Wenn GSD wie „Dienstleister ohne Herz“ wirken, entsteht kein echter Dialog.
Fazit: Das System braucht Reformen
Gehörlose brauchen keine perfekten Dolmetscher aus dem Lehrbuch. Sie brauchen Menschen, die Verständigung möglich machen.
Deaf24 fordert:
- Wahlfreiheit:
- Kommunikationshelfer ohne Diplom sollen bezahlt werden dürfen.
- Transparenz und Kontrolle:
- Vermittlungen müssen offenlegen, wie sie GSD einsetzen und bewerten.
- Entschädigung:
- Gehörlose müssen Ersatz oder Ausgleich erhalten, wenn ein GSD nicht erscheint.
- Bessere Verfügbarkeit:
- Es braucht Bereitschaftsdienste, regionale Planung und intelligente Koordination.

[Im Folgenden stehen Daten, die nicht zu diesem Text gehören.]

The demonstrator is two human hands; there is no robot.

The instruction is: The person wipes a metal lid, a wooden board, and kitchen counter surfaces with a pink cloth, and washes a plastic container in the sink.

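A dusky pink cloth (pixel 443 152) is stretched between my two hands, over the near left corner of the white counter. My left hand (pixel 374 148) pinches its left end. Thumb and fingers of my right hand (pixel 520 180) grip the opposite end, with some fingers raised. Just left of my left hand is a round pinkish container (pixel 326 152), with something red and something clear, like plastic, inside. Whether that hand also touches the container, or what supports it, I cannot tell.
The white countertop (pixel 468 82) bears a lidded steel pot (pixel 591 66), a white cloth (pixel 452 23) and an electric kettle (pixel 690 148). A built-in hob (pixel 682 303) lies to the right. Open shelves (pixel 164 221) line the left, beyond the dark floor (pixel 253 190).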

- Menschlichkeit und Respekt:
- GSD müssen nicht nur Sprache, sondern auch Kultur und Menschen verstehen.
- Abschaffung des GSD-Monopols:
- Der Bund der GSD darf nicht mehr über die Nutzung von Gebärdensprache bestimmen.
- Die Kontrolle muss zur Gehörlosengemeinschaft zurück.
Schlusswort
Ein gutes Dolmetsch-System ist kein Luxus. Es ist ein Grundrecht. Doch aktuell gibt es viele Mängel, die Gehörlose benachteiligen.
Deaf24 sagt klar:
Es geht nicht um perfekte Gebärden. Es geht um Verständigung, Augenhöhe und Gerechtigkeit.